Tek bir sözcük bugünü izah etse deseler kullanacağım sözcük vakar olur. Bugünün birinci sahnesinden sonuncu sahnesine kadar vakar vardı. Vakar dediğimiz bir oturaklılık, ciddiyet, dik duruş demek… Bu vakur duruşu sergilemiş bir törenin siyasi mesajının da buna uygun olması gerekiyor. Konuşma metnini dikkatle okuduğumuz zaman bugün burada Türkiye’de barış ve demokratik toplum için çok güçlü bir ivme verilmiş olduğunu tespit etmemiz gerekiyor. İkincisi, kişisel olarak benim için çok hüzünlü bir yanı da oldu. Bu kadar vakur bir törenin bitiminde silahlarını terk etmiş insanların arkaları bize dönük olarak merdivenden yokluğa doğru gidişinin görüntüsü çok yaraladı beni. Şunu düşündüm, bu insanlar bizim ülkemizin çocukları… Orada doğdular, orada büyüdüler. Birtakım nedenlerden buralara geldiler ve bugün geldikleri noktada yaptıkları çok özel bir anlam kazandı. Yine de arkalarını döndüler ve gidiyorlar. “Nereye gidiyorlar?” dedim kendi kendime… Onların gidemedikleri ve kalamadıkları yere biz dönüyoruz. Bu tuhaf durum bende hüzün yarattı.
Bu işin sağlam bir zemine oturması ve mesafe alınabilmesi için anayasa değişikliklerine kadar varacak yasal düzenlemeler yoluna gidilmesi lazım. Bu yola gidilsin ki bir anlamı olsun.

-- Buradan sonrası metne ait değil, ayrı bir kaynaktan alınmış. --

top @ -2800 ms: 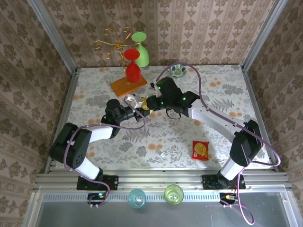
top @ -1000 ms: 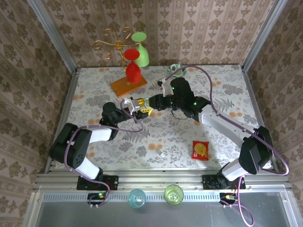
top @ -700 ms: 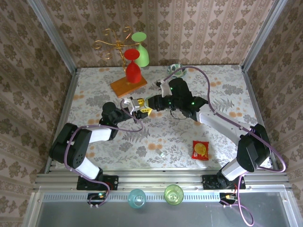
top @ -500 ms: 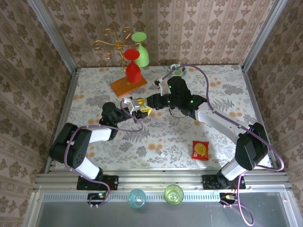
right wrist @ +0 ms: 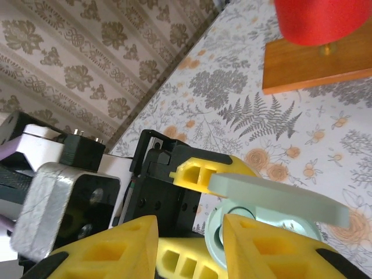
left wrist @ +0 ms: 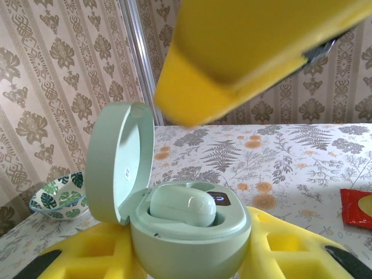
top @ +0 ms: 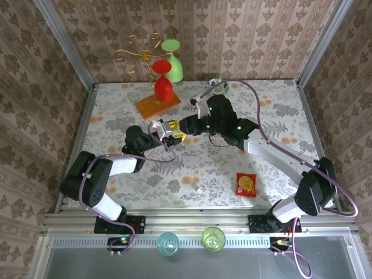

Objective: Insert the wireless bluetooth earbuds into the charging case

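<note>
Moved: right gripper [top: 174, 129] has swung round since the first frame, over the charging case [left wrist: 192, 241].
Risk: earbud [left wrist: 183, 206] may sit unseated; a skewed press could flip it out.
Hold: left gripper [left wrist: 192, 258] clamps the open case.
Bud: in its well, just above the left fingers.
Beyond: right gripper slightly parted, empty, directly overhead.

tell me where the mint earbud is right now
In the left wrist view the mint earbud lies in the well of the open charging case, right of its raised lid; the left gripper holds that case near the middle of the table.
</note>
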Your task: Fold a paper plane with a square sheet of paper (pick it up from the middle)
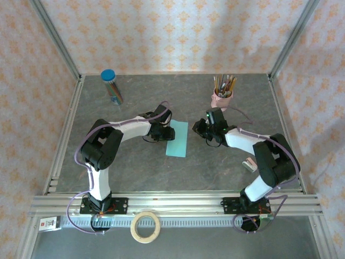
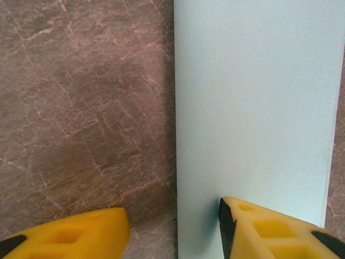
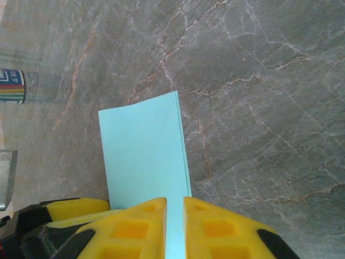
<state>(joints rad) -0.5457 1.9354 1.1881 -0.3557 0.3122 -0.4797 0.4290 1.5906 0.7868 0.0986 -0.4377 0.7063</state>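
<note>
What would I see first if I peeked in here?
The light turquoise paper, a narrow rectangle, lies in the middle of the grey table. The left gripper's yellow fingers straddle one long edge; the right gripper waits opposite. A pink cup of pencils stands behind.

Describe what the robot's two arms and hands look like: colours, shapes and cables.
Both the left arm and right arm have white tubular links joined by bulky black joints, with a thin purple cable looping along each. The left hand and right hand carry chunky yellow fingers with moulded pockets and black edging.
</note>
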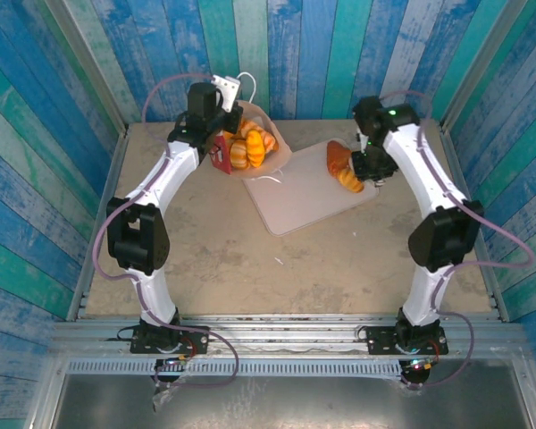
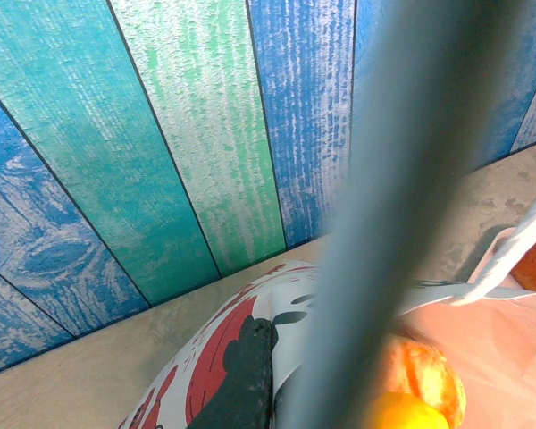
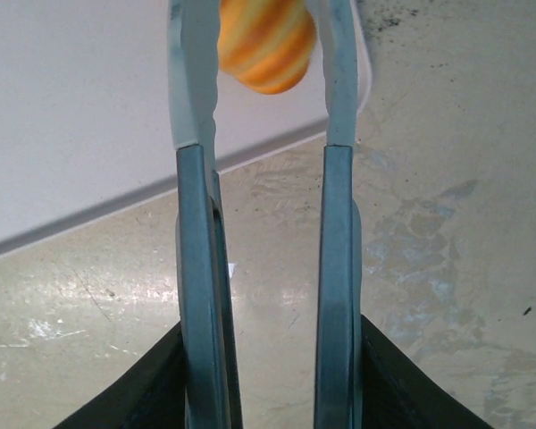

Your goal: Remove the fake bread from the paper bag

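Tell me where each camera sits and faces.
Top external: above and behind, looking down on the table, both arms, paper bag and tray.
Left wrist: at the paper bag, facing the back wall; its blurred finger crosses.
Right wrist: looking down between its fingers at striped bread by the tray.
Shared: the tray, top and right.

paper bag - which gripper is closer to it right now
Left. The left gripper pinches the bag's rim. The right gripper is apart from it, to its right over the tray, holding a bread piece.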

Gerçekten mesele kardeşlikse, iç cepheyi güçlendirmek ve barışsa bu arkadan kayboluşlarını hüzünle seyrettiğimiz insanlar bizim bulunduğumuz yerde olsunlar, olsunlar ki biz kardeşçe yaşamaya başlayabilelim.
Şimdiden sonra Erdoğan’ın açıklaması merakla bekleniyor. Siz önümüzdeki süreci nasıl öngörüyorsunuz?
Erdoğan’ın açıklamasının yarına denk gelmesinin bunun bugünle ilişkili olduğu gibi bir algı oluşturdu herkeste. Ben ‘ne bekliyoruz’ sorusundan ziyade belki çok net cümlelerle tanımlayamayacağım bir şeyi istiyorum, beklemiyorsam da istiyorum: Beni şaşırtacak, “Bak bunu beklemiyordum” dedirtecek çok olumlu bir şeyler söylesin geleceğe ilişkin. Öyle bir şey olsun ki bugün buradan edindiğimiz güçlü iyimser duygular iyice anlam kazansın ve gerçekten de umutlanmış olayım.